Many organizations have long unofficially used (if not advertised) the email address security@[companydomain] to accept reports about security incidents or vulnerabilities. Perhaps this particular retailer also did so at one point, however my message was returned with a note saying the email had been blocked. KrebsOnSecurity also sent a message to the retailer’s chief information officer (CIO) — the only person in a C-level position at the retailer who was in my immediate LinkedIn network. I still have no idea if anyone has read it.

Although security.txt is not yet an official Internet standard as approved by the Internet Engineering Task Force (IETF), its basic principles have so far been adopted by at least eight percent of the Fortune 100 companies. According to a review of the domain names for the latest Fortune 100 firms via gotsecuritytxt.com, those include Alphabet, Amazon, Facebook, HCA Healthcare, Kroger, Procter & Gamble, USAA and Walmart.

There may be another good reason for consolidating security contact and vulnerability reporting information in one, predictable place. Alex Holden, founder of the Milwaukee-based consulting firm Hold Security, said it’s not uncommon for malicious hackers to experience problems getting the attention of the proper people within the very same organization they have just hacked.

“In cases of ransom, the bad guys try to contact the company with their demands,” Holden said. “You have no idea how often their messages get caught in filters, get deleted, blocked or ignored.”

GET READY TO BE DELUGED

So if security.txt is so great, why haven’t more organizations adopted it yet? It seems that setting up a security.txt file tends to invite a rather high volume of spam. Most of these junk emails come from self-appointed penetration testers who — without any invitation to do so — run automated vulnerability discovery tools and then submit the resulting reports in hopes of securing a consulting engagement or a bug bounty fee.

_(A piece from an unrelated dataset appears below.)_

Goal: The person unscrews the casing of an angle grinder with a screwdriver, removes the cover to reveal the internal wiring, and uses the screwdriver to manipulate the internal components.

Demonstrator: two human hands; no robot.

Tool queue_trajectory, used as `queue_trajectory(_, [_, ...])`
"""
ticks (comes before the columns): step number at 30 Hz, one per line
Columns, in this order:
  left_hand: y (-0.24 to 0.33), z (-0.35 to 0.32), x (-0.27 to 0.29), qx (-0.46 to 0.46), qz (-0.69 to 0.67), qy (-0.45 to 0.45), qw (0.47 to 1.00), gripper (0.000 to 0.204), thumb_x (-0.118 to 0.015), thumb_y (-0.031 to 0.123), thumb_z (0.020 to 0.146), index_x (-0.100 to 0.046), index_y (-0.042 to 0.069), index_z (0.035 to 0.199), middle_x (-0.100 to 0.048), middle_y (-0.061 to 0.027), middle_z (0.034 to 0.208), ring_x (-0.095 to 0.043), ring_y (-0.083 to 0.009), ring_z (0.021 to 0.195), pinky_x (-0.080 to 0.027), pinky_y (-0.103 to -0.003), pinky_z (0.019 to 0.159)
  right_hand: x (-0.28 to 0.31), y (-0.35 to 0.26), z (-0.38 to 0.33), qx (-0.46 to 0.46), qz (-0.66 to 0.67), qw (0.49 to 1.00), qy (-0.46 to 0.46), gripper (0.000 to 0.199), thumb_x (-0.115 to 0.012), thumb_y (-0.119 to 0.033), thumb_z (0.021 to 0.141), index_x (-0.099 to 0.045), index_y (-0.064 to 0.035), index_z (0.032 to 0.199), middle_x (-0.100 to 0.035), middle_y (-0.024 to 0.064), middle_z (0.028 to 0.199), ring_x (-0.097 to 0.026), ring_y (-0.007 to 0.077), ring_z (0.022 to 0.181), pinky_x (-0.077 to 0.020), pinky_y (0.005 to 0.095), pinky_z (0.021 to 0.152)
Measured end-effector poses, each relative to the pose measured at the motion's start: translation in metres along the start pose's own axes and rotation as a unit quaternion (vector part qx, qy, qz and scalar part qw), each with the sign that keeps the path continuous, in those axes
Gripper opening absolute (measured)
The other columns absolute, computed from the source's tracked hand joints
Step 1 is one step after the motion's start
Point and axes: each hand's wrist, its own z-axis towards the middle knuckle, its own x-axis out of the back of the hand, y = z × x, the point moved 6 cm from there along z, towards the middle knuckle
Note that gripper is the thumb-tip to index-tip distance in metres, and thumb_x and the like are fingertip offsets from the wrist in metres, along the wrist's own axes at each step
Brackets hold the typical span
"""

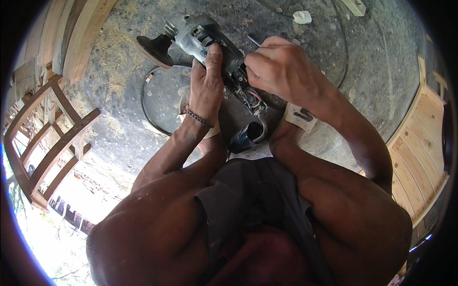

This dynamic was a major topic of discussion in these Hacker News threads on security.txt, wherein a number of readers related their experience of being so flooded with low-quality vulnerability scan reports that it became difficult to spot the reports truly worth pursuing further.

Edwin “EdOverflow” Foudil, the co-author of the proposed notification standard, acknowledged that junk reports are a major downside for organizations that offer up a security.txt file.

“This is actually stated in the specification itself, and it’s incredibly important to highlight that organizations that implement this are going to get flooded,” Foudil told KrebsOnSecurity. “One reason bug bounty programs succeed is that they are basically a glorified spam filter. But regardless of what approach you use, you’re going to get inundated with these crappy, sub-par reports.”

Often these sub-par vulnerability reports come from individuals who have scanned the entire Internet for one or two security vulnerabilities, and then attempted to contact all vulnerable organizations at once in some semi-automated fashion. Happily, Foudil said, many of these nuisance reports can be ignored or grouped by creating filters that look for messages containing keywords commonly found in automated vulnerability scans.

Foudil said despite the spam challenges, he’s heard tremendous feedback from a number of universities that have implemented security.txt.

“It’s been an incredible success with universities, which tend to have lots of older, legacy systems,” he said. “In that context, we’ve seen a ton of valuable reports.”

Foudil says he’s delighted that eight of the Fortune 100 firms have already implemented security.txt, even though it has not yet been approved as an IETF standard. When and if security.txt is approved, he hopes to spend more time promoting its benefits.

“I’m not trying to make money off this thing, which came about after chatting with quite a few people at DEFCON [the annual security conference in Las Vegas] who were struggling to report security issues to vendors,” Foudil said. “The main reason I don’t go out of my way to promote it now is because it’s not yet an official standard.”